From: KAMEZAWA Hiroyuki <kamezawa.hiroyu@jp.fujitsu.com>
To: KAMEZAWA Hiroyuki <kamezawa.hiroyu@jp.fujitsu.com>
Cc: "linux-mm@kvack.org" <linux-mm@kvack.org>,
"akpm@linux-foundation.org" <akpm@linux-foundation.org>,
"balbir@linux.vnet.ibm.com" <balbir@linux.vnet.ibm.com>,
"nishimura@mxp.nes.nec.co.jp" <nishimura@mxp.nes.nec.co.jp>,
"kosaki.motohiro@jp.fujitsu.com" <kosaki.motohiro@jp.fujitsu.com>,
"linux-kernel@vger.kernel.org" <linux-kernel@vger.kernel.org>
Subject: [PATCH 18/21] memcg-swappiness.patch
Date: Wed, 3 Dec 2008 14:09:43 +0900 [thread overview]

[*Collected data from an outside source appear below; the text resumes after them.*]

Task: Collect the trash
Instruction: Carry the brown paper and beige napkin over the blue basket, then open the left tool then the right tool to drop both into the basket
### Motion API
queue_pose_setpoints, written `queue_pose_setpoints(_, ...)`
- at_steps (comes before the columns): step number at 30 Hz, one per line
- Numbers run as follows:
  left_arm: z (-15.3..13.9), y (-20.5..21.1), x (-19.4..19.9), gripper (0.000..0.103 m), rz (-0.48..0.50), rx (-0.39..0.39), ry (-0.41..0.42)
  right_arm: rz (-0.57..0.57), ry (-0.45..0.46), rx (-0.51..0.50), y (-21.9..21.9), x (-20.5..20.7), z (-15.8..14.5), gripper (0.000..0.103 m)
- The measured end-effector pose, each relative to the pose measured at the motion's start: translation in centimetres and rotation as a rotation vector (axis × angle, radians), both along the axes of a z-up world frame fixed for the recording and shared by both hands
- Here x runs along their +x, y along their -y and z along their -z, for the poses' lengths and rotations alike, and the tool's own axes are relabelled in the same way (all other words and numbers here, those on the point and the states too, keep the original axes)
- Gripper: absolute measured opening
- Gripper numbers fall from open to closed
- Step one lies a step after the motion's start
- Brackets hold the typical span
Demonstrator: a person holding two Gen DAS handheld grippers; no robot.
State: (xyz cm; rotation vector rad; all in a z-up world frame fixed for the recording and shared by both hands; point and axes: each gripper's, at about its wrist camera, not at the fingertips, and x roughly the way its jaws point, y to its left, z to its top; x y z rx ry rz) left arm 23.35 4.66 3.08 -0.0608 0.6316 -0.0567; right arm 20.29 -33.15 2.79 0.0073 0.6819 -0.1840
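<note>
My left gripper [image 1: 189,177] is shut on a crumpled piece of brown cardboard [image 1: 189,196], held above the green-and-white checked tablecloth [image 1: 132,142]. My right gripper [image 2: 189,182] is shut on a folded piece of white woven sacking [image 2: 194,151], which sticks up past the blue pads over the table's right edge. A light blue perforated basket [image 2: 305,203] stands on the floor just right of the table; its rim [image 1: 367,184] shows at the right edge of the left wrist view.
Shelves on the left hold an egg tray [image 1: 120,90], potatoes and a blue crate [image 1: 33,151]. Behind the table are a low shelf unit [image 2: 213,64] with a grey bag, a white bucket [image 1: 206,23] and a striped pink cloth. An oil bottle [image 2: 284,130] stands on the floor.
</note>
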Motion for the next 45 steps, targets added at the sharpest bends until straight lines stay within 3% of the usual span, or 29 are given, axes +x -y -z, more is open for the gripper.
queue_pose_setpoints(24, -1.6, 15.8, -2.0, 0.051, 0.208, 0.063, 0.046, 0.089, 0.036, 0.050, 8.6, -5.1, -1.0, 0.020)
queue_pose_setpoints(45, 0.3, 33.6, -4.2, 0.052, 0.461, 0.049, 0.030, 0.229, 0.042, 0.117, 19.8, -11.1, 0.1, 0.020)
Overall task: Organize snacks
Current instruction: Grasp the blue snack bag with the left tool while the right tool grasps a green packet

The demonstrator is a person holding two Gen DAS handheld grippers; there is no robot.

Message-ID: <20081203140943.bc451023.kamezawa.hiroyu@jp.fujitsu.com> (raw)
In-Reply-To: <20081203134718.6b60986f.kamezawa.hiroyu@jp.fujitsu.com>
Currently, /proc/sys/vm/swappiness can change swappiness ratio for global reclaim.
However, memcg reclaim doesn't have tuning parameter for itself.
In general, the optimal swappiness depend on workload.
(e.g. hpc workload need to low swappiness than the others.)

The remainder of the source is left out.